Pfizer and BioNTech’s Covid-19 vaccine starts to work within about 10 days of the first dose, according to new documents released by the US regulator ahead of an advisory meeting this week to discuss whether to grant it emergency approval.
The report has raised hopes that the vaccine could start to help ease the pressures on overwhelmed hospitals soon after it is rolled out. It is already approved in the UK but will be the first to be considered for an emergency use authorisation in the US.
The Food and Drug Administration confirmed the vaccine shows a high efficacy rate of 95 per cent on average, with 93.8 per cent in participants over 55. The vaccine requires two shots, spaced 21 days apart.

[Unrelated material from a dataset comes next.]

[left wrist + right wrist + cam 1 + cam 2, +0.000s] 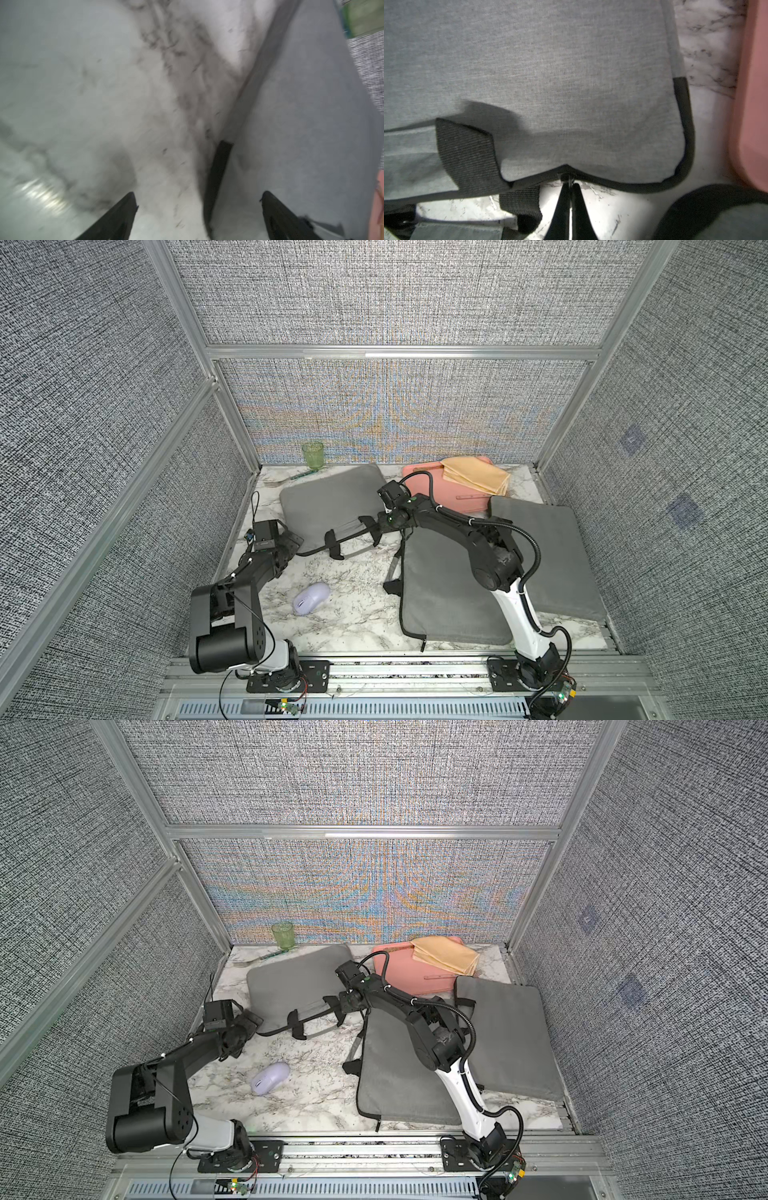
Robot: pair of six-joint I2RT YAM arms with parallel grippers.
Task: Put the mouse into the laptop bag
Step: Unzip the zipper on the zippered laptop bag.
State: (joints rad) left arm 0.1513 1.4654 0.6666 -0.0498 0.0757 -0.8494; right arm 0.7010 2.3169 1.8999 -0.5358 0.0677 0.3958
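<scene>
Evidently opening comes first: the right gripper (pixel 571 185) pinches the zipper pull (pixel 567 178) of the grey laptop bag (pixel 328 497); the left gripper (pixel 198 195) hangs spread, empty, beside it. Next, draw the zip along the edge. The lilac mouse (pixel 311 598) lies on the marble table (pixel 353 572) — long axis diagonal, wheel end toward the left arm's base.

Marble table (pixel 357 614): lilac mouse (pixel 311 598) near the left end effector (pixel 296 542), grey laptop bag (pixel 328 497) at the right end effector (pixel 376 526), two more bags (pixel 440 597), pink tray (pixel 415 472), green glass (pixel 312 455), fork (pixel 276 482).
</scene>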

It is not yet clear how long the vaccine’s protection lasts.
The documents provide the most detailed data yet on participants, including showing that it worked well whatever their race, age or weight.
The regulator’s scientists did not raise any significant concerns about safety — although the report on Tuesday said there was not yet enough evidence about how safe it is in children, pregnant and breastfeeding women, as well as people with compromised immune systems, such as those with HIV. The most common side-effects are pain at the injection site, fatigue and headache.
There were more cases of Bell’s palsy, a muscular weakness in the face, and appendicitis in the group of people who received the vaccine than the group that received the placebo. But the FDA said the incidence was not higher than in the general population of the same ages.
There were four deaths in the placebo group and two in the vaccine group, at a similar rate to in the general population. With a trial of about 44,000, it is usual to see some death and serious illness.
The FDA’s advisory group on vaccines will meet publicly on Thursday to discuss whether the Pfizer/BioNTech vaccine should receive an emergency use authorisation.
The regulator is asking the advisers to consider whether it is reasonable to believe that the vaccine prevents Covid-19 in people aged 16 and over, and if the benefits outweigh the risks. The FDA is not bound by its advisers’ decisions.
Scientists said the vaccine would continue to be studied after emergency approval as it is rolled out in a broader population.
As well as monitoring for side-effects that may only show up in a larger group, the FDA suggested there should be further evaluations to see whether the vaccine could prevent asymptomatic Covid-19 infection. A significant number of people can spread the virus without suffering from symptoms.
The FDA warned that if participants immediately had a vaccination after an emergency approval, it could interfere with the ability to collect follow-up data. It said strategies should be considered to balance the need for this data with the ethical obligations to placebo recipients.
The documents said Pfizer would like to unblind the trial, giving the placebo participants the opportunity to have a vaccination. For the first six months after the second dose, this will only be for people who request the vaccine.